Researcher

Caroline Martel est une chercheure et artiste documentaire de Montréal qui œuvre en cinéma, dans les musées et en arts médiatiques. À ce titre, elle a collaboré au cours des dernières années au groupe de recherche CINEMAexpo67 à l’Université Concordia chapeauté par Dr. Monika Kin Gagnon (Reimagining Cinema : Film at Expo 67, McGill-Queen University Press, 2014) et à quatre (!) expositions reliées à Expo 67 auprès du Centre d’histoire de Montréal (Explosion 67 – Terre des jeunes et Expo Extra !), le Musée d’art contemporain (À la recherche d’Expo 67) et la Place des Arts (Expo 67: Place aux arts !). Elle a comme sujets de prédilection l’héritage audio/visuel, les histoires occultées, les archives et nos rapports aux technologies : Le Fantôme de l’opératrice (film de montage sur le making-of de la figure des téléphonistes, 66 min, productions artifact, 2004) – Industry/Cinema, (installation de montage sur le film industriel en lien à la culture cinématographique populaire, Dazibao/Museum of Moving Images de New York, 2012) – Le Chant des Ondes (documentaire d’auteur sur le mystère de l’instrument d’ondes musicales Martenot, 96min, productions artifact/ONF, 2012) – Spectacles du monde (installation sur 35 écrans revisitant le cinéma élargi à Expo 67, 7min45, Musée d’art contemporain de Montréal/Place des Arts, 2017). Détenant un bac en Communications et une maîtrise en Media Studies, elle mène actuellement son doctorat sous la supervision de Dr. Charles Acland en poursuivant ses projets de recherche/création rattachés aux cinémas d’Expo 67.

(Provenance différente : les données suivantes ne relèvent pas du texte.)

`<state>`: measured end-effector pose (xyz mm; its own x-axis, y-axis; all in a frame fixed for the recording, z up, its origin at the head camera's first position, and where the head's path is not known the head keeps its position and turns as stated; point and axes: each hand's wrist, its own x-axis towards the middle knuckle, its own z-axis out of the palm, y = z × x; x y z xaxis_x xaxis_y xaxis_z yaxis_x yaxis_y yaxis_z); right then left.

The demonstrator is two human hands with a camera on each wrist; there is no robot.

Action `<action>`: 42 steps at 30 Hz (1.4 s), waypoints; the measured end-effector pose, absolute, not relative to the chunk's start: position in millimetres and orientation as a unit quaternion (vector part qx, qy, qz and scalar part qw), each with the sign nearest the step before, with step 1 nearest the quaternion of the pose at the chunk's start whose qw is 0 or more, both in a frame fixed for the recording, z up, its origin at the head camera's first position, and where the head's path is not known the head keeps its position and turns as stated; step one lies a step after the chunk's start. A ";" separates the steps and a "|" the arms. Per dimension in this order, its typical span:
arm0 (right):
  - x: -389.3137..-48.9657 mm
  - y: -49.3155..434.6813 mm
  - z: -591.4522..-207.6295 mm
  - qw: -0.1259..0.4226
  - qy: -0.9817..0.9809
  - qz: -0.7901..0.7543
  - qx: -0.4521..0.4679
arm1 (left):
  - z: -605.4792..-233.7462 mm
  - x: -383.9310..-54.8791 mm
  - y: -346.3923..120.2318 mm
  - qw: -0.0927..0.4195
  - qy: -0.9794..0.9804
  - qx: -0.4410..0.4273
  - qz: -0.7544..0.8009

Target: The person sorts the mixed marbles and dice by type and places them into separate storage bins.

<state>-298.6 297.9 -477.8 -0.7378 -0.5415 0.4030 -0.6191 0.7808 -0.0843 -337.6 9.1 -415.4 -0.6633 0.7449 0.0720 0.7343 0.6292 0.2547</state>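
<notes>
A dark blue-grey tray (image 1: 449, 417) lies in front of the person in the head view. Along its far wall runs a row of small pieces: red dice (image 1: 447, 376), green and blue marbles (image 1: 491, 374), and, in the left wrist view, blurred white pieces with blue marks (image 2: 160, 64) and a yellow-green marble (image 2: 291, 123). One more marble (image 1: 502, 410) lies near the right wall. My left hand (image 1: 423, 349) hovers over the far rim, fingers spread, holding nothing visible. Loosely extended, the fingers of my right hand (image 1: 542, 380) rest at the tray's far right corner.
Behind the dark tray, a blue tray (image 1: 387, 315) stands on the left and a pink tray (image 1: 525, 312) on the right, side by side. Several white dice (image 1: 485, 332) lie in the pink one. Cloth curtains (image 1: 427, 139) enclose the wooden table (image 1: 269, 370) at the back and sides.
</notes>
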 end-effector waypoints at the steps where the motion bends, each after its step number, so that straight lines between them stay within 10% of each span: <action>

Oeuvres et dispositifs de commandite des cinéastes québécois à Expo 67

Cette dissertation examine les « nouvelles images » conçues pour Expo 67 par les cinéastes québécois afin de comprendre comment s’y rencontrent des catégories multiples de cultures audiovisuelles et s’y négocient, à travers leurs réalisations de commandite et au tournant d’une nouvelle modernité, les ordres du jour des divers représentants politiques, religieux, corporatifs et créatifs. Si jusqu’à présent l’étude des productions médiatiques à l’exposition de Montréal a été principalement caractérisée par une attention à leurs qualités innovatrices et extra-ordinaires, cette thèse cherche à examiner leur histoire dans des dimensions plus locales et matérielles. Ceci d’abord en se penchant sur des installations multiécrans, une télédiffusion spectaculaire et des films de cinéastes francophones qui ont été, pour la plupart, peu ou pas revisités. Cela ensuite en appréciant celles-ci dans toute leur complexité d’œuvres de commandite, conçues à la fois pour le compte d’organismes et de pavillons nationaux, privés et thématiques aux mandats contrastés, et pour des espaces d’exposition et des spectateurs en mouvement. Afin de saisir les dynamiques de création qui se jouent à l’arrière-scène entre les producteurs, les cinéastes, les concepteurs et les commanditaires, l’approche des Productions Studies (Bourdieu, Caldwell, et al.) et le champ d’études du cinéma/des médias utilitaires (Acland, Hediger, Vonderau, Wasson) seront des plus pertinents à mobiliser. On examinera ainsi quels rapports s’expérimentent au sein des travailleurs et des intermédiaires culturels. On explorera comment les œuvres et dispositifs répondent, avec les moyens audio et visuels, à leurs commandes. Enfin, on tentera de comprendre la marge de manœuvre qu’ont eu —ou qui ont pris— les « créatifs ».  À ces fins, la méthodologie reposera sur une analyse historique, théorique et discursive de documents d’archives, mais également sur la collecte d’histoire orale auprès d’une vingtaine de designers, réalisateurs, organisateurs, programmateurs, hôtesses, techniciens et visiteurs d’Expo 67.